B. The April 2015 incident
Appellant and Theresa’s next-door neighbor testified that while he was in his backyard on
the evening of April 18, 2015, he witnessed what he believed was a “domestic assault” between
Appellant and Theresa, prompting him to call 911. The neighbor saw Theresa on the ground “kind
of curled into a ball,” with Appellant bent over her, and Appellant’s “arm going up and down”
(although he did not actually see Appellant striking Theresa). When he yelled at Appellant to stop,
Appellant and then Theresa told him to “mind [his] own business.” He believed Theresa was trying
to protect Appellant. In the 911 call, which was played for the jury, the neighbor reported seeing
Appellant push Theresa’s head to the ground. At trial, though, he had no independent recollection
of such.
When police arrived, Theresa admitted to a verbal dispute but denied Appellant assaulted
her; she informed the officers she had vertigo, which caused her to fall. Appellant, who was
interviewed separately, informed the officers Theresa’s fall was due to her drinking excessively,
and he picked her up and carried her inside. Because the lead officer did not see signs of injury on
Theresa’s arms or neck and did not believe a physical disturbance had occurred, the officers left.
According to the neighbor, after the police left, Appellant angrily confronted him about calling the
police and threatened to shoot his dogs.
The next day, April 19, 2015, Jackie Roberts, who Theresa hired to help her with yard
work, came to the house. After going in to use the restroom, she observed Theresa in her bed
3 unresponsive and told Appellant he needed to call an ambulance or she would call police. When
Appellant failed to do so, Roberts left the house and reported the incident to her boyfriend, who
called the police. First responders found Theresa in a coma and unresponsive, except to painful
stimuli. After Theresa was placed in a hospital gown to be transported to a specialty hospital for
treatment, the first responders observed bruises throughout Theresa’s body in various stages of
healing.
Dr. Buchanan testified that he operated on Theresa immediately upon her hospital
admission, performing a trauma craniotomy to relieve the pressure on her brain, as he believed she
was “on the verge of dying.” He explained that Theresa had an acute brain bleed or “acute subdural
hematoma.” He also observed at least two other brain bleeds, including the one from March that
had already healed and another one he believed occurred sometime thereafter, which was in a
healing stage. Dr. Buchanan described the new hematoma in Theresa’s brain as “huge,” and upon
operating, observed that “most of the right side of her brain was on the left side of her skull.”
Although Dr.

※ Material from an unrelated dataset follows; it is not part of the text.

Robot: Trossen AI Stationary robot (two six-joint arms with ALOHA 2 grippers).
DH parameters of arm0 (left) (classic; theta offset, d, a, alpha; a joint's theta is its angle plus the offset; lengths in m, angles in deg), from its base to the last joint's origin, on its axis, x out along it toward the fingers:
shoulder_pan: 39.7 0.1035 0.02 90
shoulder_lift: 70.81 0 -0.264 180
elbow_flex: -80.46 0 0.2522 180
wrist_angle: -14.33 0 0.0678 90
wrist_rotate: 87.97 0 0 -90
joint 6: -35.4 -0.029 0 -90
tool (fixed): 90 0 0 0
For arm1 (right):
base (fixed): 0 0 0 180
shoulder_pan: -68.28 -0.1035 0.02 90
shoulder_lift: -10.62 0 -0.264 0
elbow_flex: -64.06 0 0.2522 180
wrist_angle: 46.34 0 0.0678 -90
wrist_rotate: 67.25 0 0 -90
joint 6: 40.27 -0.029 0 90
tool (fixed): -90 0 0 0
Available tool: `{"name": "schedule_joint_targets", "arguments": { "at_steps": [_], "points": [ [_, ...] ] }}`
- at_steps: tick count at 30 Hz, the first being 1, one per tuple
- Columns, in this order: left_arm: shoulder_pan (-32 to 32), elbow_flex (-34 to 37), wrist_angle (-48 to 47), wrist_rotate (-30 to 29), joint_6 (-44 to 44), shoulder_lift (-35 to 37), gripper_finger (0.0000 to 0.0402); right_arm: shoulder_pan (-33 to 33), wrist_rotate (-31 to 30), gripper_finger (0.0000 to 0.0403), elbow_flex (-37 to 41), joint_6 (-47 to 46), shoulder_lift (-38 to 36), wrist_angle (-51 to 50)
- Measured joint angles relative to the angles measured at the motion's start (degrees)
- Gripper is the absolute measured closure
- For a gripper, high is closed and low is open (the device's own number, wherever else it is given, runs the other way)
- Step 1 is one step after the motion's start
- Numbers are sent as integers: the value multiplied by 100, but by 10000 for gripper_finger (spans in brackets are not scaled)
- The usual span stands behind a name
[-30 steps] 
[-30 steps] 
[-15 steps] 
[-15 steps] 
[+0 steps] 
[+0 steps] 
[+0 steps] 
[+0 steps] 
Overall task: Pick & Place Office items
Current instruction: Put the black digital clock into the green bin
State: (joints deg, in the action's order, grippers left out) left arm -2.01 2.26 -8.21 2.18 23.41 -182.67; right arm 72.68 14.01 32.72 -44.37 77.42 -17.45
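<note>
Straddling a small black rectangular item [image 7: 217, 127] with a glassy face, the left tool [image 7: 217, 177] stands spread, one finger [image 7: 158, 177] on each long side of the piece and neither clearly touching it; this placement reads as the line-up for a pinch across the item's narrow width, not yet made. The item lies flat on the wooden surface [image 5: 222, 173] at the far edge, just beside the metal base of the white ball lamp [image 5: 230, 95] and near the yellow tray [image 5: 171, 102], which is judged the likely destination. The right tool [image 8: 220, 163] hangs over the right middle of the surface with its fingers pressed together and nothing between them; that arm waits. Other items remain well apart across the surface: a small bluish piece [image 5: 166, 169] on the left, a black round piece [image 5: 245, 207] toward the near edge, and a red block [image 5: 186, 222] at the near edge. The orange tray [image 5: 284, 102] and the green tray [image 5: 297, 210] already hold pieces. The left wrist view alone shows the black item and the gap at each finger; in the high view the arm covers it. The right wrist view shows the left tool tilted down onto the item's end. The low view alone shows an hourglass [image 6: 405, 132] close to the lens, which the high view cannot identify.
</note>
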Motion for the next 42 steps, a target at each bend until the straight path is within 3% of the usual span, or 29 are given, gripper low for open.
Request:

Buchanan acknowledged that in general, hematomas can result from various causes,
he explained that a brain bleed of that size is presumed to have been caused by “some sort of
trauma to the head,” noting it takes “quite a bit of velocity and force” to cause a subdural hematoma
of that nature. He discounted the possibility that Theresa’s injuries were caused by a fall,
explaining that she did not suffer a skull fracture as is typically the case when a person hits their
head in a fall.
C. Events following the April incident
Shortly after Theresa’s admission to the hospital, a disturbance arose in the waiting area
when Theresa’s former boyfriend confronted Appellant, accusing him of causing Theresa’s
4 injuries. The police were called to the scene, and after learning of an outcry of abuse, the police
posted a guard outside Theresa’s hospital room. Theresa remained isolated during the rest of her
hospital stay, with only her family and friends allowed to see her.
Theresa testified that when she awoke from the coma, she did not recall anything leading
up to the April incident and had no memory of what caused her injuries. She testified that following
the April incident, she was forced to go on disability due to the lingering effects of her brain injury.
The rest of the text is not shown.